The exact opposite of what the fellow in the video did. An old gardener, a friend of mine, taught me to remove any branches that will not produce and are not required for support. I love it, but it does take a lot to keep the plant fed and producing. I did get 250 tomatoes off an Early Girl a few years back with this system.
That's not an exaggeration, either. I made myself pick even dozens each time I picked, and I made a hatch mark on the fridge. There were 20 hatch marks the night of the big freeze. (I ran out and snagged a bunch of smaller green ones to make it an even 250
)
I think I have a photo of that tomato bed. Let me check. Yes. I hope this link still works:
[img]https://i801.photobucket.com/albums/yy292/mitbah/2007Garden001-1.jpg[/img]

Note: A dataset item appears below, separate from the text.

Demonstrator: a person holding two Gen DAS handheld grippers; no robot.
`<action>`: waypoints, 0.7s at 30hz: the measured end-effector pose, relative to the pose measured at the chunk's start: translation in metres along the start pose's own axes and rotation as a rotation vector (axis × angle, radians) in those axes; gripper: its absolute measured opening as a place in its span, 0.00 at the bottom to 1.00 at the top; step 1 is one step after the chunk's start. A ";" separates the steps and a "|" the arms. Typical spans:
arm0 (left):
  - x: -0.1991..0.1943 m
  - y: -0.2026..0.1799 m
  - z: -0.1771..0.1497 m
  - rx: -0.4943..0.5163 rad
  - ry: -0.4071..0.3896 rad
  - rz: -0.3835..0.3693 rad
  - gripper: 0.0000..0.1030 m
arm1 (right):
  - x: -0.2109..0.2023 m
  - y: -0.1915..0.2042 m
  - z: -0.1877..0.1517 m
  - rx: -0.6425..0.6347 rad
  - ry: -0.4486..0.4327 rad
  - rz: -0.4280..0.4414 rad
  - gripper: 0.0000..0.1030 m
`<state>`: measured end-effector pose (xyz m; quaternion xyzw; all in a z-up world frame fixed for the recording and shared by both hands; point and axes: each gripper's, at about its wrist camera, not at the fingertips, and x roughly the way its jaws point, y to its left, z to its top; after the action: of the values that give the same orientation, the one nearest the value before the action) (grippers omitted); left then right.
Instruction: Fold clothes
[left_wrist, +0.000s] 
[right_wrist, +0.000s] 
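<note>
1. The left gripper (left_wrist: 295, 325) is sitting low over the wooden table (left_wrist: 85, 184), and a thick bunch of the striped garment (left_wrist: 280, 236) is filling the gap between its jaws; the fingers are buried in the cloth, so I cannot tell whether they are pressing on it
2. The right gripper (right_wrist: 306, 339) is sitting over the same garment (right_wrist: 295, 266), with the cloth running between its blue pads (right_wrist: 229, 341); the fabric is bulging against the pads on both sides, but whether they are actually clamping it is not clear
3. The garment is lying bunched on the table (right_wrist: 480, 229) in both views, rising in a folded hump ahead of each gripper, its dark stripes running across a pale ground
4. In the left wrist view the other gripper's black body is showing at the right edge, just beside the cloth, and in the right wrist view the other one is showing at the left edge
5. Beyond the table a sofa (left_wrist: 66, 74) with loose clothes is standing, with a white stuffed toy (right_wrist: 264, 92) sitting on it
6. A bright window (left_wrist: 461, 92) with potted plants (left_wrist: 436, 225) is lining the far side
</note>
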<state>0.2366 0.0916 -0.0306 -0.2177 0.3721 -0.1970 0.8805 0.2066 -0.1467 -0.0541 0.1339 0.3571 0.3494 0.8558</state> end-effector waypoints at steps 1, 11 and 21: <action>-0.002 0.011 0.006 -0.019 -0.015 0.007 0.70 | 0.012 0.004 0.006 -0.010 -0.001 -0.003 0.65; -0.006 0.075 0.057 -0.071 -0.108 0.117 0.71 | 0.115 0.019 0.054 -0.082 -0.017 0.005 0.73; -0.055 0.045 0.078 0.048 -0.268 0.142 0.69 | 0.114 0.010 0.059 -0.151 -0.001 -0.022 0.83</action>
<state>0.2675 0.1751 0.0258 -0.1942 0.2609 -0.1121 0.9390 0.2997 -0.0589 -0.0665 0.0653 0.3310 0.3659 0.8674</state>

Naturally, they're between prunings in this shot, so you can't see the tomatoes. The ones out front are yellow pears. I didn't count my yield from those; it was well into the hundreds on each plant, 5-gallon pail after 5-gallon pail. I will never grow yellow pears again. I got very tired of picking them.
Admittedly, I had planted the Early Girl earlier than I did this year's Lemon Boys, setting her out in mid-April. She was in the bed right behind my house, right in front of the dryer vent. One night, after covering these tomatoes, I ran the dryer empty during the worst of the temperature drop. I think that may have saved the lot!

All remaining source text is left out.